From the Publisher:
On the morning of July 1, 1916, a continuous line of British soldiers climbed out of their trenches and began to walk slowly towards the German lines. Many of them believed that the enemy positions had already been destroyed in the previous artillery bombardment. By the end of the day, the British had suffered 60,000 casualties—one for every eighteen inches of the front. Eminent military historian Martin Middlebrook has drawn on official sources, local newspapers, autobiographies, novels, and poems to write this book and, above all, on the recollections of hundreds of survivors who contribute to a brilliant, horrifying, and intensely moving portrait of war on the front line.
About the Author:
Martin Middlebrook is a Lincoln shire farmer and lives in Boston.

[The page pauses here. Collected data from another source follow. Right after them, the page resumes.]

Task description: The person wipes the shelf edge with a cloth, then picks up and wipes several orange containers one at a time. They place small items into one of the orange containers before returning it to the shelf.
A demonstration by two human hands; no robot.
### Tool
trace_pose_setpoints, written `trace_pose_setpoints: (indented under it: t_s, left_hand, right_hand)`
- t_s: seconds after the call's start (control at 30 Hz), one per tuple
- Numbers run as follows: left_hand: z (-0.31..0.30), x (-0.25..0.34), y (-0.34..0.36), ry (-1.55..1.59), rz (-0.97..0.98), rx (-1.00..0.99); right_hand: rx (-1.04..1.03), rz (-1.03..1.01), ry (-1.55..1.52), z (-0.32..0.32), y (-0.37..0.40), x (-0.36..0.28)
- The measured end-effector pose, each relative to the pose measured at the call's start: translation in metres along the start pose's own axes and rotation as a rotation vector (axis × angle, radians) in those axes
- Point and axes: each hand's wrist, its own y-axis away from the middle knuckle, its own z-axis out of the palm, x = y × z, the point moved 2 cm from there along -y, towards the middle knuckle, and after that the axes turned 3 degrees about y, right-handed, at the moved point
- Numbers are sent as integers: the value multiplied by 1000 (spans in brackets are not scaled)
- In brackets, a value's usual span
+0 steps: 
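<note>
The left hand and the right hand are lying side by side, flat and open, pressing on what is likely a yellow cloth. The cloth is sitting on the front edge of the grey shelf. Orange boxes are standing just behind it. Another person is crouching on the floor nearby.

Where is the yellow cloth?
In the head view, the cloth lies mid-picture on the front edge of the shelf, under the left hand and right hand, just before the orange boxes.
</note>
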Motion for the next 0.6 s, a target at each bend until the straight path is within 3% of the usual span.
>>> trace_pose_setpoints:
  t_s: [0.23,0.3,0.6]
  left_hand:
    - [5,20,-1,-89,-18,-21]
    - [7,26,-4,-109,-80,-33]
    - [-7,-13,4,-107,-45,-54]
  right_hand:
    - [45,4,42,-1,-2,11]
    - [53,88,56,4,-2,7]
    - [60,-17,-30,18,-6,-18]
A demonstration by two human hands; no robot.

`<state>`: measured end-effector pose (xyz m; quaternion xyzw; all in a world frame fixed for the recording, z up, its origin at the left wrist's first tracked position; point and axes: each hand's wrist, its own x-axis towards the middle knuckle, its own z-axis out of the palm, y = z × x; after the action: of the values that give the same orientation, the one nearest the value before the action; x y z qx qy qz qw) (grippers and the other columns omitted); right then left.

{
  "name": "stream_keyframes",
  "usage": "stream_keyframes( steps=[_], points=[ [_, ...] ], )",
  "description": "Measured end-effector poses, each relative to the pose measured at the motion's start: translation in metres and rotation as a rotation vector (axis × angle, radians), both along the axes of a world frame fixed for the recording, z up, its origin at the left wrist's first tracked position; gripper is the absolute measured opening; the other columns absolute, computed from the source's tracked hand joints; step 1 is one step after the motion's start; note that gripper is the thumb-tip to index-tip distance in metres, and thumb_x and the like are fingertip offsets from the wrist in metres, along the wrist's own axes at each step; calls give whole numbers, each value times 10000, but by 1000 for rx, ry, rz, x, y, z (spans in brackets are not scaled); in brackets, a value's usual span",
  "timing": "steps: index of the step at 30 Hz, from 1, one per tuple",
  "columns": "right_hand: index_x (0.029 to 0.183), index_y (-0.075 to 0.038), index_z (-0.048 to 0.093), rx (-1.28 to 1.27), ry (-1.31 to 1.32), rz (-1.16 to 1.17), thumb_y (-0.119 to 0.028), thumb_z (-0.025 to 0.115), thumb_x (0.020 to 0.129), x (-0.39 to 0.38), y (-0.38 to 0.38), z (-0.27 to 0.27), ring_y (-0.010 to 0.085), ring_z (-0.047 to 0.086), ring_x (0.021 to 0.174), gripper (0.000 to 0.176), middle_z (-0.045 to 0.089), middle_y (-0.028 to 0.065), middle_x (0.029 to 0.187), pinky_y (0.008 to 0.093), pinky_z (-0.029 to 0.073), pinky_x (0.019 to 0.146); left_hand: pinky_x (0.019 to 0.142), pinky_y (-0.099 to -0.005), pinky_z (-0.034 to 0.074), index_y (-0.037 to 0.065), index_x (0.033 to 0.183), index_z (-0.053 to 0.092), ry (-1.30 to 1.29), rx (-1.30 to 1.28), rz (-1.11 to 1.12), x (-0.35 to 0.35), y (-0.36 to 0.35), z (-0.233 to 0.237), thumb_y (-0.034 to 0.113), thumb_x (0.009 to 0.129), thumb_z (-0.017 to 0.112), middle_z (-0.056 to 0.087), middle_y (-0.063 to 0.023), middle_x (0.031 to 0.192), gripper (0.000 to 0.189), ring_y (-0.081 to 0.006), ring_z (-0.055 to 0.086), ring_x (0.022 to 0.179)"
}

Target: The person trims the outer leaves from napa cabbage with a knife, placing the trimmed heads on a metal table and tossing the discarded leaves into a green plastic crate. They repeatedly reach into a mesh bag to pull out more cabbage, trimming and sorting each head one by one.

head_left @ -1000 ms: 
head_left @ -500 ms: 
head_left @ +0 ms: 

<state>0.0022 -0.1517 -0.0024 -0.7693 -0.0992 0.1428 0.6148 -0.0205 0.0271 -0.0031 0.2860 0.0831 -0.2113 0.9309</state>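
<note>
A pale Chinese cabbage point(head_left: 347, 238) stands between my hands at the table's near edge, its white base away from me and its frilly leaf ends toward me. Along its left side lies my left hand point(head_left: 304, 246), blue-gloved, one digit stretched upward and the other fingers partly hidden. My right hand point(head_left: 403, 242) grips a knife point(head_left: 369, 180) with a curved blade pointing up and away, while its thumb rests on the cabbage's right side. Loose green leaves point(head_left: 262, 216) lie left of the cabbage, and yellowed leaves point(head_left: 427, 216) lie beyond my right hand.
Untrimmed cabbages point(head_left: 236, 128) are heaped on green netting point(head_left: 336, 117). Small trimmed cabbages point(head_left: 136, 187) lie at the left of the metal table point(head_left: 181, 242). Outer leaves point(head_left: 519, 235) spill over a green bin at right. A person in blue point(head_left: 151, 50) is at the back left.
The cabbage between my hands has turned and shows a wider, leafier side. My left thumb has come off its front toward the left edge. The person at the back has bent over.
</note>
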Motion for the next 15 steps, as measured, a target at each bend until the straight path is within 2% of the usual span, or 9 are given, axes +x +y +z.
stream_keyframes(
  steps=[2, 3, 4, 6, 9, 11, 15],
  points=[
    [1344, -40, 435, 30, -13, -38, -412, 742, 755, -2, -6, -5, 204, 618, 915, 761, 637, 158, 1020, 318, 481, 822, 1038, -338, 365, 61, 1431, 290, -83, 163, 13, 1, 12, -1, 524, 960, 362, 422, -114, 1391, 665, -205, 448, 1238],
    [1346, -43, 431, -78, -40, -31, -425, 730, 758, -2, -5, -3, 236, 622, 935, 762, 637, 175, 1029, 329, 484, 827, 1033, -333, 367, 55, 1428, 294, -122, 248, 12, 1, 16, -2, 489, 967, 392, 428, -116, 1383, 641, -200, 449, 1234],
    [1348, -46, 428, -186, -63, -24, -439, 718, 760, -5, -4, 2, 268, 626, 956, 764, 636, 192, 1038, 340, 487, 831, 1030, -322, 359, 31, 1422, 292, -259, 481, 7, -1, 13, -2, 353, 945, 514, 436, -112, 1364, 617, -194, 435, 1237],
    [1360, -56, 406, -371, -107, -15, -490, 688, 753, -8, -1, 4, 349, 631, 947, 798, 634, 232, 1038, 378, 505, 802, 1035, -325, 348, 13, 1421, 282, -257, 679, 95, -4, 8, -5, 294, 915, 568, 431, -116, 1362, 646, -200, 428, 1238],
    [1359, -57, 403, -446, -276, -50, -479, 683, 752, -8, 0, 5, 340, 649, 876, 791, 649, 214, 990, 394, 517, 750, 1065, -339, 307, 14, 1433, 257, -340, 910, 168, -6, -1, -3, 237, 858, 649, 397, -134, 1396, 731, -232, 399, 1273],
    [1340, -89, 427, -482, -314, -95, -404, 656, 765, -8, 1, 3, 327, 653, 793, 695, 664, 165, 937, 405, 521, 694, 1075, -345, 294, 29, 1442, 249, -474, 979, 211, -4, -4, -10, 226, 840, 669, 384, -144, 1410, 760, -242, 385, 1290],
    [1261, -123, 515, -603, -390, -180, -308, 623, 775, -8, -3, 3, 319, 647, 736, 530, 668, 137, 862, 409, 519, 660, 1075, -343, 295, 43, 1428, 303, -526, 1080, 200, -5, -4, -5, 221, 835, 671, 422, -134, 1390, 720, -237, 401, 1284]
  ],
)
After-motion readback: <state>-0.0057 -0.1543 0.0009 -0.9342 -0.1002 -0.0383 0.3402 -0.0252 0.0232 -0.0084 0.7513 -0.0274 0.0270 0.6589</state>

In 1967, while on a visit to France and Belgium, he was so impressed by the military cemeteries on the 1914-1918 battlefields that he decided to write a book about the soldiers of the First World War. This book, The First Day of the Somme, was published by Allen Lane in 1971 and was widely acclaimed both in this country and the United States. His second work the Nuremberg Raid, a disastrous nigh for the RAF Bomber Command, followed ad this was also published in Germany. Convoy, published in 1976, completed the trilogy on the theme of the part played by the ordinary men of the three armed services in two world wars.